(WHAT IS REQUIRED):
A verbatim copy of the listing is what is needed, minus any pictures.

(GIVEN INFORMATION):
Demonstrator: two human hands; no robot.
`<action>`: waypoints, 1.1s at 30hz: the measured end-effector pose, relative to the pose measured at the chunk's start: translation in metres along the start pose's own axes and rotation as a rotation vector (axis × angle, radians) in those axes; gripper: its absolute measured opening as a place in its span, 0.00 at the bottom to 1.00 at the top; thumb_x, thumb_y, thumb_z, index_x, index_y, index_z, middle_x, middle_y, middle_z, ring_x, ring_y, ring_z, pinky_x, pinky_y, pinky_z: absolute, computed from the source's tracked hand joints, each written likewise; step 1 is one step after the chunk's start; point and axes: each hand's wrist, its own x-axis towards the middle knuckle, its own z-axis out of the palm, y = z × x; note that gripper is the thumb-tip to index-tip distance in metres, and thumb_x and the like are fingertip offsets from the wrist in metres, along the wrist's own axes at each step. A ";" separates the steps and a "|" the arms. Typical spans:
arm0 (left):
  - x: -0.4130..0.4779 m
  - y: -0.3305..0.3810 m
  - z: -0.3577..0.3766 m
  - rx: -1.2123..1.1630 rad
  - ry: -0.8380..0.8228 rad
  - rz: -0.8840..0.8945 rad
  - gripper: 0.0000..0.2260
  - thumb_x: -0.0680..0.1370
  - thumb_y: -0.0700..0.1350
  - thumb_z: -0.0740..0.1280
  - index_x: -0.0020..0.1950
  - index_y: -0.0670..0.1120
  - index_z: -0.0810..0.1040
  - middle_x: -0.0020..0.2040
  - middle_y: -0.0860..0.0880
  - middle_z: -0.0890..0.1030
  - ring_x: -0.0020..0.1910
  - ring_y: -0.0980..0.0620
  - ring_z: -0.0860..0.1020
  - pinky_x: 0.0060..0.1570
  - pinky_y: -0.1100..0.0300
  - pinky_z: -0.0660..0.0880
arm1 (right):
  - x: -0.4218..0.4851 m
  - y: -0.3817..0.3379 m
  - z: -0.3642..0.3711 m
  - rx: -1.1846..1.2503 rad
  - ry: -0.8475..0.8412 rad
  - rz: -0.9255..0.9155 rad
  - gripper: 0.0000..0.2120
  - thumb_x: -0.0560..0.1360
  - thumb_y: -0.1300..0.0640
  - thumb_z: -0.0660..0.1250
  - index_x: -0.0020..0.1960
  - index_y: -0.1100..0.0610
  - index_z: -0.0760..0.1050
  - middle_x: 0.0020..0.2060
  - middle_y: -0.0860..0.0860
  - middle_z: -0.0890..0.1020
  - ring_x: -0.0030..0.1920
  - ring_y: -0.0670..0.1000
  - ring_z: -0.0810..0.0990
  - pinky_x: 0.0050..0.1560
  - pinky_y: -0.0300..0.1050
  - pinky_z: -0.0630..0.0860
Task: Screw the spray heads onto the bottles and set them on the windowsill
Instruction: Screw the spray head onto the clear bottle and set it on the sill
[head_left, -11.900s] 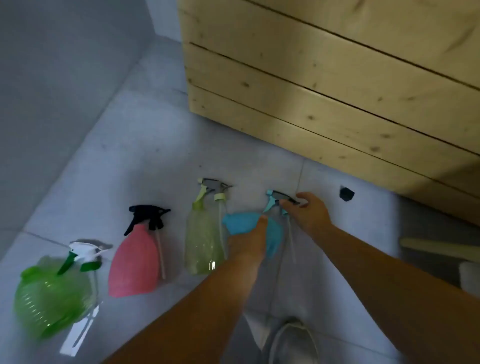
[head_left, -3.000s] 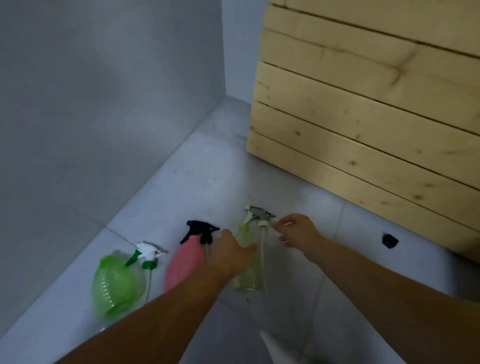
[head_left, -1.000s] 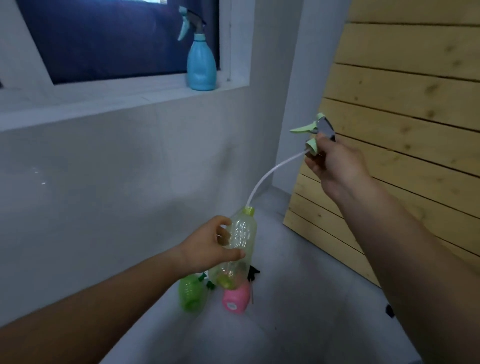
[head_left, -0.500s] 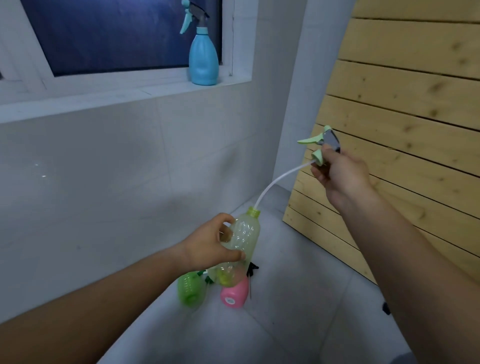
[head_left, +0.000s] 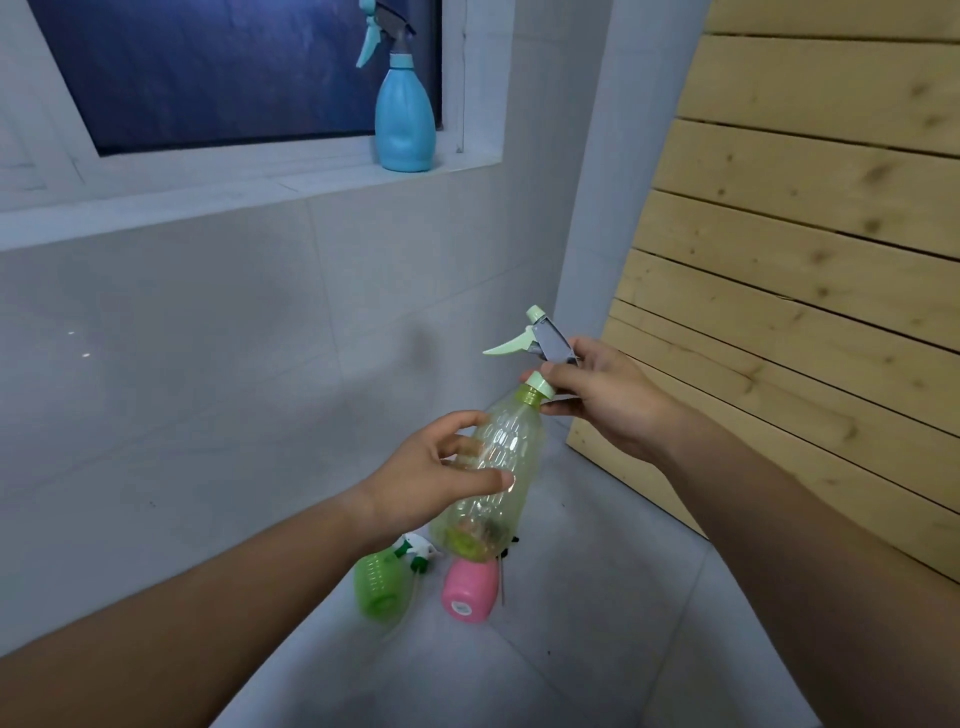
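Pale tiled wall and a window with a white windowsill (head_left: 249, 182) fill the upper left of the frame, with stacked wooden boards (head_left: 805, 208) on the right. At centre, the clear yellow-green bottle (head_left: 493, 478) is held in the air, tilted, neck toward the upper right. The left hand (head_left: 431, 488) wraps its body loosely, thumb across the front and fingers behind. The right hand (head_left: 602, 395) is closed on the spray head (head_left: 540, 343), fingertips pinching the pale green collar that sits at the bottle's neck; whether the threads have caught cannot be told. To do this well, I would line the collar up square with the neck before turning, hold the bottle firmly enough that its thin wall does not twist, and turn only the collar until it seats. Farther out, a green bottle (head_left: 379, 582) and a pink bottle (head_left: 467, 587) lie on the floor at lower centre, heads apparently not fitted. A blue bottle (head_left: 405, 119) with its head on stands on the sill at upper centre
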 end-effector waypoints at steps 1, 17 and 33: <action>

(SOLUTION TO THE PROBLEM):
Demonstrator: two human hands; no robot.
`<action>`: waypoints, 1.1s at 30hz: the measured end-effector pose, relative to the pose measured at the chunk's start: translation in metres along the start pose's own axes and rotation as a rotation vector (axis × angle, radians) in those axes; gripper: its absolute measured opening as a place in its span, 0.00 at the bottom to 1.00 at the top; thumb_x, thumb_y, thumb_z, index_x, index_y, index_z, middle_x, middle_y, middle_z, ring_x, ring_y, ring_z, pinky_x, pinky_y, pinky_z: absolute, computed from the source's tracked hand joints, each written likewise; step 1 is one step after the chunk's start; point and axes: each hand's wrist, its own x-axis towards the middle knuckle, its own z-axis out of the palm, y = z × x; note that gripper is the thumb-tip to index-tip distance in metres, and thumb_x and the like are fingertip offsets from the wrist in metres, along the wrist's own axes at each step. A ";" separates the steps and a "|" the arms. Typical spans:
arm0 (left):
  - x: -0.4130..0.4779 m
  - y: -0.3305..0.3810 m
  - z: -0.3577..0.3766 m
  - rx: -1.2123..1.1630 rad
  - ry: -0.8380..0.8228 rad
  - rz: -0.8840..0.8945 rad
  - gripper: 0.0000..0.2260
  - thumb_x: -0.0680..0.1370
  - thumb_y: -0.0700..0.1350
  - thumb_z: -0.0740..0.1280
  - index_x: -0.0020..0.1950
  - index_y: -0.0670..0.1120
  - index_z: -0.0810..0.1040
  - middle_x: -0.0020..0.2040
  - middle_y: -0.0860..0.0880
  - middle_z: -0.0890..0.1030
  - ring_x: -0.0020..0.1910
  - ring_y: -0.0980..0.0620
  - ring_z: -0.0860..0.1020
  - pinky_x: 0.0060..0.1570
  - pinky_y: -0.1100..0.0300
  - pinky_z: -0.0660..0.0880
arm1 (right):
  - x: -0.4218..0.4851 m
  - y: -0.3817..0.3379 m
  - z: -0.3642..0.3711 m
  - rx: -1.1846..1.2503 rad
  - ry: -0.8475..0.8412 rad
  - rz: -0.9255..0.9155 rad
  - gripper: 0.0000..0.2120
  - thumb_x: -0.0560..0.1360
  - thumb_y: -0.1300..0.0640
  - thumb_z: -0.0660..0.1250
  - index_x: -0.0020..0.1960
  - index_y: -0.1100..0.0610
  - index_z: -0.0760..0.1050
  - middle_x: 0.0020..0.2060
  - middle_y: -0.0860..0.0860
  - middle_z: -0.0890..0.1020
  - ring_x: -0.0030..0.1920
  - ring_y: -0.0670..0.1000
  - ring_z: -0.0810..0.0990
  - pinky_x: 0.0050..0.1560
  - pinky_y: -0.0300..0.1050
  - pinky_z: -0.0630..0.0860
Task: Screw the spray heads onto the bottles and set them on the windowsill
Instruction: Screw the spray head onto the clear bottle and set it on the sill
[head_left, -11.900s] 
[head_left, -3.000s] 
[head_left, -1.000s] 
[head_left, -0.500s] 
[head_left, +0.000s] 
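Pale tiled wall and a window with a white windowsill (head_left: 249, 182) fill the upper left of the frame, with stacked wooden boards (head_left: 805, 208) on the right. At centre, the clear yellow-green bottle (head_left: 493, 478) is held in the air, tilted, neck toward the upper right. The left hand (head_left: 431, 488) wraps its body loosely, thumb across the front and fingers behind. The right hand (head_left: 602, 395) is closed on the spray head (head_left: 540, 343), fingertips pinching the pale green collar that sits at the bottle's neck; whether the threads have caught cannot be told. To do this well, I would line the collar up square with the neck before turning, hold the bottle firmly enough that its thin wall does not twist, and turn only the collar until it seats. Farther out, a green bottle (head_left: 379, 582) and a pink bottle (head_left: 467, 587) lie on the floor at lower centre, heads apparently not fitted. A blue bottle (head_left: 405, 119) with its head on stands on the sill at upper centre
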 end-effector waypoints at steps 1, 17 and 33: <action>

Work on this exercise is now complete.